RE: [PATCH v6 5/5] KVM: selftests: Allowing running dirty_log_perf_test on specific CPUs

"Wang, Wei W" <wei.w.wang@xxxxxxxxx> · Thu, 27 Oct 2022 12:03:49 +0000

On Wednesday, October 26, 2022 11:44 PM, Sean Christopherson wrote:
> > I think it would be better to do the thread pinning at the time when
> > the thread is created by providing a pthread_attr_t attr, e.g. :
> >
> > pthread_attr_t attr;
> >
> > CPU_SET(vcpu->pcpu, &cpu_set);
> > pthread_attr_setaffinity_np(&attr, sizeof(cpu_set_t), &cpu_set);
> > pthread_create(thread, attr,...);
> >
> > Also, pinning a vCPU thread to a pCPU is a general operation which
> > other users would need. I think we could make it more general and put
> > it to kvm_util.
> 
> We could, but it taking advantage of the pinning functionality would require
> plumbing a command line option for every test, 

I think we could make this "pinning" be optional (no need to force everyone
to use it).

> or alternatively adding partial
> command line parsing with a "hidden" global struct to kvm_selftest_init(),
> though handling error checking for a truly generic case would be a mess.  Either
> way, extending pinning to other tests would require non-trivial effort, and can be
> done on top of this series.
> 
> That said, it's also trival to extract the pinning helpers to common code, and I
> can't think of any reason not to do that straightaway.
> 
> Vipin, any objection to squashing the below diff with patch 5?
> 
> >  e.g. adding it to the helper function that I'm trying to create
> 
> If we go this route in the future, we'd need to add a worker trampoline as the
> pinning needs to happen in the worker task itself to guarantee that the pinning
> takes effect before the worker does anything useful.  That should be very
> doable.

The alternative way is the one I shared before, using this:

/* Thread created with attribute ATTR will be limited to run only on
   the processors represented in CPUSET.  */
extern int pthread_attr_setaffinity_np (pthread_attr_t *__attr,
                                 size_t __cpusetsize,
                                 const cpu_set_t *__cpuset)

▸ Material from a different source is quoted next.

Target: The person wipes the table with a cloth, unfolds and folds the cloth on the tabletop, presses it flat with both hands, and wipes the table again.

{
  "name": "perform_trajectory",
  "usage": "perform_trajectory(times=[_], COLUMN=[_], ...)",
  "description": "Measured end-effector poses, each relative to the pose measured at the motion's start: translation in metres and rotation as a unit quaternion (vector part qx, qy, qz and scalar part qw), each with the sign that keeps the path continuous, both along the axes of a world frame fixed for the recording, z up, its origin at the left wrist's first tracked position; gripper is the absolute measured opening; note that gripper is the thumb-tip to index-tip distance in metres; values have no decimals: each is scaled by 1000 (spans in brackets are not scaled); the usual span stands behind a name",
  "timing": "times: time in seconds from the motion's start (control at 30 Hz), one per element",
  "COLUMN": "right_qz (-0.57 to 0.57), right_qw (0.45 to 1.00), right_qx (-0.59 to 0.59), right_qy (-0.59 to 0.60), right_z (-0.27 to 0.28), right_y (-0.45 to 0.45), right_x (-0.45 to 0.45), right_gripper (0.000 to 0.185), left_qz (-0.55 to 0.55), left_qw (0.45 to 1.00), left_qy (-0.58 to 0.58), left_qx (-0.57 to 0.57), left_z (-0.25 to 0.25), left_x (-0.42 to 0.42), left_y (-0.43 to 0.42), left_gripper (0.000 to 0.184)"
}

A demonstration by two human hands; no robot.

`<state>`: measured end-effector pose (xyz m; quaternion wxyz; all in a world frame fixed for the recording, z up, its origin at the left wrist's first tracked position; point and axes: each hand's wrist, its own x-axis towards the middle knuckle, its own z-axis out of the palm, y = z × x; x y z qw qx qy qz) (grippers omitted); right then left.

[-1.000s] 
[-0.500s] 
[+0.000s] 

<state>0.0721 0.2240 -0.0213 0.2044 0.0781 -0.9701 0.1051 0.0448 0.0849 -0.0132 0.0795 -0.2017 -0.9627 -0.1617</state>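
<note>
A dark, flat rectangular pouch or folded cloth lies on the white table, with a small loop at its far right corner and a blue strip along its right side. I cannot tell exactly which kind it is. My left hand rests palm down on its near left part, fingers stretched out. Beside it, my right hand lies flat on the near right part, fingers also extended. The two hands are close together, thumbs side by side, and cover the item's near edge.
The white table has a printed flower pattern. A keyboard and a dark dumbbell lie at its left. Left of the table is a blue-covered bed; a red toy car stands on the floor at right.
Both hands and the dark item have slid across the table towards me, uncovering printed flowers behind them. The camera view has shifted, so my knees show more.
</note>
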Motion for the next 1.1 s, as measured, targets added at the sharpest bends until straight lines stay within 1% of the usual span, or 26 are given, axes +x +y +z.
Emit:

Basically, the thread is created on the pCPU as user specified.
I think this is better than "creating the thread on an arbitrary pCPU
and then pinning it to the user specified pCPU in the thread's start routine".

> 
> I do like the idea of extending __vcpu_thread_create(), but we can do that once
> __vcpu_thread_create() lands to avoid further delaying this series.

Sounds good. I can move some of those to vcpu_thread_create() once it's ready later.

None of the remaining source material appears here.